Fiston, réalisant ce qu’il a fait : « Tu n’es pas contente, maman ? » Eh non, je ne suis pas contente. Je lui dis que j’ai mal, je lui demande s’il veut faire quelque chose pour que j’aille mieux : non, il est trop triste. Ok, j’en ai marre, je me mets sur l’ordi pour travailler un peu, histoire de penser à autre chose.
Fiston, au bord des larmes (l’effet « maman pas contente« ), me demande si je vais être « pas contente toute la journée ». Je le rassure sur ce point, mais je suis toujours en pétard. Il dit qu’il a faim, je réponds qu’il a des jambes, des mains avec des doigts, et qu’il peut aller se servir tout seul – ce qu’il fait. Juste après, en pleurant, il me dit : « Je te rendrai contente quand je ne serai plus triste, maman. »
Sur le coup, je ne percute pas plus que ça, mais après 2 minutes encore de bouderie (de ma part), je prends sur moi et lui demande si je peux faire quelque chose : non, évidemment.^^ Je lui dis que je suis là si besoin, même si je suis encore énervée.

Après 10 minutes, il vient me trouver : « Je ne suis plus triste ! Je vais te rendre contente, maintenant ! » Et il me dépose un bisou tout tendre sur une main, puis sur l’autre.

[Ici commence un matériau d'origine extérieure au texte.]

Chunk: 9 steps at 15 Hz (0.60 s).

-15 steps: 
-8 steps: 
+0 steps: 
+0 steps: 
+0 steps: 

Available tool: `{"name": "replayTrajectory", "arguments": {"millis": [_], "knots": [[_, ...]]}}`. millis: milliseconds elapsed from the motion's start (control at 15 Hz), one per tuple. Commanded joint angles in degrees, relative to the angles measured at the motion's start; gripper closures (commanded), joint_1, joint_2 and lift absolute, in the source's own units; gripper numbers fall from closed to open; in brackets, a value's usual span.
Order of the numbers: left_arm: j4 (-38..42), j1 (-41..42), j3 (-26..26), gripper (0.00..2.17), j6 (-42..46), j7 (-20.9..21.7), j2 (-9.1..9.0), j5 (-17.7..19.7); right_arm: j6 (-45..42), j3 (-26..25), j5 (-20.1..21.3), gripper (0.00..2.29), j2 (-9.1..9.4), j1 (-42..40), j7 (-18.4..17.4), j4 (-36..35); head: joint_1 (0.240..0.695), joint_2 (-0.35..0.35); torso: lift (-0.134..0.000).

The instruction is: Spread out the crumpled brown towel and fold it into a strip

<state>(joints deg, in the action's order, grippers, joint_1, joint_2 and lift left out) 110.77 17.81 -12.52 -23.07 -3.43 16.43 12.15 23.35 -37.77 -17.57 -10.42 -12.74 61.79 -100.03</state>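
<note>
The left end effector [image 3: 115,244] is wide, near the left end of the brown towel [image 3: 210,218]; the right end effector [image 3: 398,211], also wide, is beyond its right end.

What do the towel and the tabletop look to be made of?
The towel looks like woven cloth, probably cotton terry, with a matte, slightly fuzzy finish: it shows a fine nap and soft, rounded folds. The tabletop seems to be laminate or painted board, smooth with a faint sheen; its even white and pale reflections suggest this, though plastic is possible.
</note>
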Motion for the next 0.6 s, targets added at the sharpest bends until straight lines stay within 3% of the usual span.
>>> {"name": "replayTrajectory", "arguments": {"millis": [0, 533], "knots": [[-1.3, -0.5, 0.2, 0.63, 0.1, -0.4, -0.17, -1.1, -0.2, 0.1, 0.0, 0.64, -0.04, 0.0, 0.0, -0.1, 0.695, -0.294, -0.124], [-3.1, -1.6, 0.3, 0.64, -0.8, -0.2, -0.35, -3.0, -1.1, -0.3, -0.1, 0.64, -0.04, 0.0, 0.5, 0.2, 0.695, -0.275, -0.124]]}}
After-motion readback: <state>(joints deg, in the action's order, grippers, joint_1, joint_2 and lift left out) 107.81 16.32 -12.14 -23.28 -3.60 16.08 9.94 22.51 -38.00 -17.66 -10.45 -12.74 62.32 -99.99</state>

Ma colère s’envole aussitôt ; Fiston et moi nous mettons à rire, complices, de nouveau heureux d’être ensemble.
Et Fiston de conclure : « On n’est plus tristes ! La tristesse, elle est partie au boulot, et elle ne reviendra pas ! »

Je te rendrai contente quand je ne serai plus triste.
Je ne peux pas prendre soin de toi tant que je suis si mal, mais je pense à toi et je serai là pour toi dès que j’irai mieux.